→ **Prompt**:
Everything from the line containing "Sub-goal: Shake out" to the end of the data must be duplicated word for word, and nothing else may appear.

→ **Information shown**:
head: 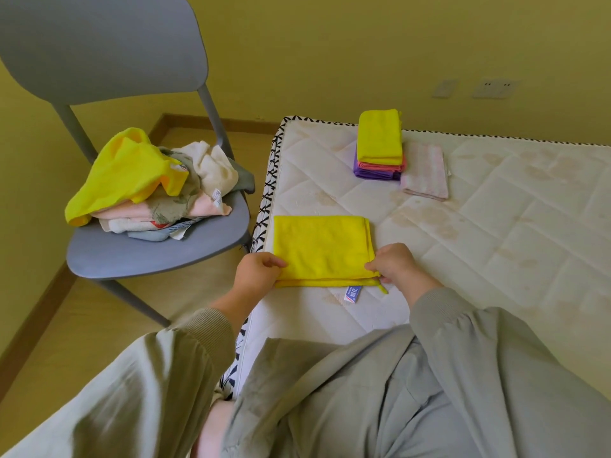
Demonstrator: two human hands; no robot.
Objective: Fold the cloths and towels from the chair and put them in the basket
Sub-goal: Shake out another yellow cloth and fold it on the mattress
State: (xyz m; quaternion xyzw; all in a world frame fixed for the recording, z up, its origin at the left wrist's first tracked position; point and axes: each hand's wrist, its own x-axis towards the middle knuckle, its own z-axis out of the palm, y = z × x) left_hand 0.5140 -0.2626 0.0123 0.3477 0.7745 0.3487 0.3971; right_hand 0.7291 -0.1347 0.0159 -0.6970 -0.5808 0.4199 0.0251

→ **Output for this task**:
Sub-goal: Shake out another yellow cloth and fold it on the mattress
State: (xyz m; quaternion xyzw; all in a world frame fixed for the recording, z up, its origin at the left wrist's first tracked position; point and axes: each hand's wrist, its own x-axis towards the middle knuckle, its own z-axis out of the palm, y = z × x) left_hand 0.5140 -0.2626 0.0123 0.3477 0.7745 0.3487 0.3971; right_hand 0.7291 -0.1347 0.0159 -0.6970 -0.5808 0.4199 0.0251

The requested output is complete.